Exercise prompt => All lines from the one containing "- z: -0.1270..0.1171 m" down to the one containing "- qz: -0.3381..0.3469", both ends included, are to be given again exactly; omit the rest of the listing below.

Data section =>
----------------
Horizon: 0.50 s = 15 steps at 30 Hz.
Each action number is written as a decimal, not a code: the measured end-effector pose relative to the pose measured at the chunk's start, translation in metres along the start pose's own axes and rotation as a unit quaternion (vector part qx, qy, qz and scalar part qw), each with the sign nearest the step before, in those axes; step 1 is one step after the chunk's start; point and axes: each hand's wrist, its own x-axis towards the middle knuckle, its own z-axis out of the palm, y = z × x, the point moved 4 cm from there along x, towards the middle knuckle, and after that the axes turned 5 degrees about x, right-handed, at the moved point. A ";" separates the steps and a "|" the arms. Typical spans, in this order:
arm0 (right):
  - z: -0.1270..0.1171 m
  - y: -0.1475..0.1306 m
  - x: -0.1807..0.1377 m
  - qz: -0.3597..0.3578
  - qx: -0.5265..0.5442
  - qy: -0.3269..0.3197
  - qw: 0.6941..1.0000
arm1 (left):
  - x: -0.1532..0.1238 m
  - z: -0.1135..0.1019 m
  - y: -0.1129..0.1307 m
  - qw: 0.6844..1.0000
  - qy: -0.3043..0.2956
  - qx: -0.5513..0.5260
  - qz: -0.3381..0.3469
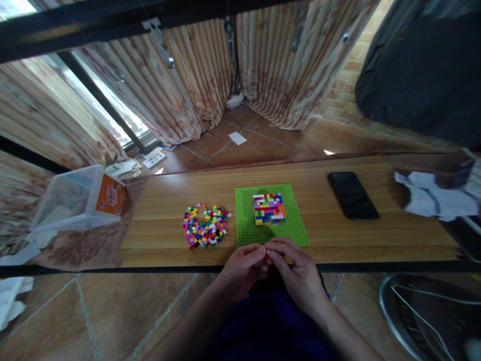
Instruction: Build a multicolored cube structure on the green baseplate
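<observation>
My left hand (246, 265) and my right hand (292, 263) meet at the front edge of the table, fingertips pinched together. Between them shows a small red toy brick (267, 255), with a bit of white beside it; the fingers mostly cover it. Just beyond lies a green baseplate (246, 230), and on it stands a block of multicoloured toy bricks (269, 208) built in rows. Left of the baseplate spreads a pile of loose toy bricks (206, 228) in many colours.
A black phone (353, 195) lies on the wooden table (165, 200) to the right. At the far left stands a clear plastic box (75, 198) with an orange label. Crumpled white paper (428, 195) sits at the right end. Patterned curtains (195, 75) hang behind the table.
</observation>
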 end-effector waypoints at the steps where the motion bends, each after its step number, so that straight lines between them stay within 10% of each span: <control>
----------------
Finished task =>
  - z: -0.1270..0.1171 m
  - y: -0.1475..0.1306 m
  - x: -0.1807..0.1377 m
  - qz: -0.3597..0.3578
  - qx: -0.5265..0.5442
  - qy: -0.3269..0.3197
  - qw: 0.6941..1.0000
arm1 (left):
  - x: -0.1532..0.1238 m
  - z: -0.1135..0.1019 m
  - y: -0.1129..0.1307 m
  - qw: 0.6844..1.0000
  - qy: -0.3043..0.2956
  - qx: -0.5513..0.5260
  - qz: -0.3381..0.3469

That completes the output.